#### [Available data]
%%

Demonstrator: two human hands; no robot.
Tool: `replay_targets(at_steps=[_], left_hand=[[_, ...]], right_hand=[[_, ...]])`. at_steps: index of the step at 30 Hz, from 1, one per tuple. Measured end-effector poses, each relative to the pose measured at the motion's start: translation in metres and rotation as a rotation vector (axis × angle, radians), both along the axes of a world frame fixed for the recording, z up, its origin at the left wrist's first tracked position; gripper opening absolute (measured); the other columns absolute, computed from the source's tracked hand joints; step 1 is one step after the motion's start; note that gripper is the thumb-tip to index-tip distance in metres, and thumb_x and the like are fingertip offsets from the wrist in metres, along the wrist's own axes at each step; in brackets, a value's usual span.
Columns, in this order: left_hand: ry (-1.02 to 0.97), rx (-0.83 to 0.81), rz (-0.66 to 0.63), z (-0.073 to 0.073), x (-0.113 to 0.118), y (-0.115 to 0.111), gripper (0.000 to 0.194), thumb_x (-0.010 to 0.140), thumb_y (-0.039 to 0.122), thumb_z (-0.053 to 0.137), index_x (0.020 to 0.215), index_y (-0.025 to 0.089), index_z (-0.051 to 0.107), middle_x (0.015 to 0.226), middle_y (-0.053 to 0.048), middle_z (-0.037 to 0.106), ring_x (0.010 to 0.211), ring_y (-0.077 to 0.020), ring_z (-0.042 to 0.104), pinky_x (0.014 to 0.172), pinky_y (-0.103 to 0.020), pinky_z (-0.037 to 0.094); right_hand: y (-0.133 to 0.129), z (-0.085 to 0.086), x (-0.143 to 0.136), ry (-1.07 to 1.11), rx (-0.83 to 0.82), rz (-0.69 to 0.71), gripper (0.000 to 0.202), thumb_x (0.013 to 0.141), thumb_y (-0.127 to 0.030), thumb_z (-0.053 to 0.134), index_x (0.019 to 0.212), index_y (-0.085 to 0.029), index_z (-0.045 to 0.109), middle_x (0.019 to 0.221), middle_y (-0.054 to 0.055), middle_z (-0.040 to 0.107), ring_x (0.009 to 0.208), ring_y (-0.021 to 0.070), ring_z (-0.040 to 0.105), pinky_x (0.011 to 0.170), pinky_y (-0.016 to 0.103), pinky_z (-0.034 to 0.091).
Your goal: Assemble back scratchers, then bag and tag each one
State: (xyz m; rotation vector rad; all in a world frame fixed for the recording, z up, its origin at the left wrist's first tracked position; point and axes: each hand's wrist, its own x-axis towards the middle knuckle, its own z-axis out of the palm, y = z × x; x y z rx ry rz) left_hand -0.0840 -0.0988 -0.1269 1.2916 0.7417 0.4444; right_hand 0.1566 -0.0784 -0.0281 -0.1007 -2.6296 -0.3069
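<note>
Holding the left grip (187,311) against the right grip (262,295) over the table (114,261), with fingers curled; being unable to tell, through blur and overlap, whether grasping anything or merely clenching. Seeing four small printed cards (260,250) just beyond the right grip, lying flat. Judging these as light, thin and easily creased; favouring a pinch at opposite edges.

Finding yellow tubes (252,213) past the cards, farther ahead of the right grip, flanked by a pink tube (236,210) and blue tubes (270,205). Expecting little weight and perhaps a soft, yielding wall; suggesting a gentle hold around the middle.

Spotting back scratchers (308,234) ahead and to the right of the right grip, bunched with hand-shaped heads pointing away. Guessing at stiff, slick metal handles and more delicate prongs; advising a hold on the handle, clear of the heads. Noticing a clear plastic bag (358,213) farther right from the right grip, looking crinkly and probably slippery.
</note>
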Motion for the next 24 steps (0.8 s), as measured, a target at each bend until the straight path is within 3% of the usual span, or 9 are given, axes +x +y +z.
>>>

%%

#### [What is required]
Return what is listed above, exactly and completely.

#### [Solution to this exercise]
Demonstrator: two human hands; no robot.
Tool: `replay_targets(at_steps=[_], left_hand=[[_, ...]], right_hand=[[_, ...]])`. at_steps: index of the step at 30 Hz, from 1, one per tuple. Measured end-effector poses, each relative to the pose measured at the motion's start: translation in metres and rotation as a rotation vector (axis × angle, radians), both along the axes of a world frame fixed for the recording, z up, its origin at the left wrist's first tracked position; gripper opening absolute (measured); the other columns absolute, computed from the source's tracked hand joints; step 1 is one step after the motion's start; note that gripper is the thumb-tip to index-tip distance in metres, and thumb_x and the like are fingertip offsets from the wrist in metres, along the wrist's own axes at each step; in brackets, a value's usual span.
Columns, in this order: left_hand: ry (-1.02 to 0.97), rx (-0.83 to 0.81), rz (-0.66 to 0.63), z (-0.073 to 0.073), x (-0.113 to 0.118), y (-0.115 to 0.111), gripper (0.000 to 0.194), thumb_x (-0.010 to 0.140), thumb_y (-0.039 to 0.122), thumb_z (-0.053 to 0.137), index_x (0.020 to 0.215), index_y (-0.025 to 0.089), index_z (-0.051 to 0.107), middle_x (0.015 to 0.226), middle_y (-0.053 to 0.048), middle_z (-0.037 to 0.106), ring_x (0.010 to 0.211), ring_y (-0.077 to 0.020), ring_z (-0.042 to 0.104), pinky_x (0.014 to 0.172), pinky_y (-0.103 to 0.020), pinky_z (-0.037 to 0.094); right_hand: y (-0.133 to 0.129), z (-0.085 to 0.086), x (-0.143 to 0.136), ry (-1.07 to 1.11), rx (-0.83 to 0.82), rz (-0.69 to 0.71), gripper (0.000 to 0.202), thumb_x (0.013 to 0.141), thumb_y (-0.127 to 0.030), thumb_z (-0.053 to 0.134), index_x (0.019 to 0.212), index_y (-0.085 to 0.029), index_z (-0.045 to 0.109), middle_x (0.019 to 0.221), middle_y (-0.054 to 0.055), middle_z (-0.040 to 0.107), ring_x (0.009 to 0.208), ring_y (-0.021 to 0.070), ring_z (-0.040 to 0.105), pinky_x (0.011 to 0.170), pinky_y (-0.016 to 0.103), pinky_z (-0.034 to 0.091).
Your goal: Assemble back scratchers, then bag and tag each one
State: (xyz m; rotation vector rad; all in a world frame fixed for the recording, z up, its origin at the left wrist's first tracked position; point and axes: each hand's wrist, its own x-axis towards the middle knuckle, its own z-axis out of the palm, y = z × x; x y z rx ry rz) left_hand -0.0840 -0.0988 -0.1269 1.2916 0.7417 0.4444; right_hand 0.1566 -0.0784 -0.0281 -0.1007 -2.6296 -0.3069
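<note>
Holding the left grip (187,311) against the right grip (262,295) over the table (114,261), with fingers curled; being unable to tell, through blur and overlap, whether grasping anything or merely clenching. Seeing four small printed cards (260,250) just beyond the right grip, lying flat. Judging these as light, thin and easily creased; favouring a pinch at opposite edges.

Finding yellow tubes (252,213) past the cards, farther ahead of the right grip, flanked by a pink tube (236,210) and blue tubes (270,205). Expecting little weight and perhaps a soft, yielding wall; suggesting a gentle hold around the middle.

Spotting back scratchers (308,234) ahead and to the right of the right grip, bunched with hand-shaped heads pointing away. Guessing at stiff, slick metal handles and more delicate prongs; advising a hold on the handle, clear of the heads. Noticing a clear plastic bag (358,213) farther right from the right grip, looking crinkly and probably slippery.
</note>
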Motion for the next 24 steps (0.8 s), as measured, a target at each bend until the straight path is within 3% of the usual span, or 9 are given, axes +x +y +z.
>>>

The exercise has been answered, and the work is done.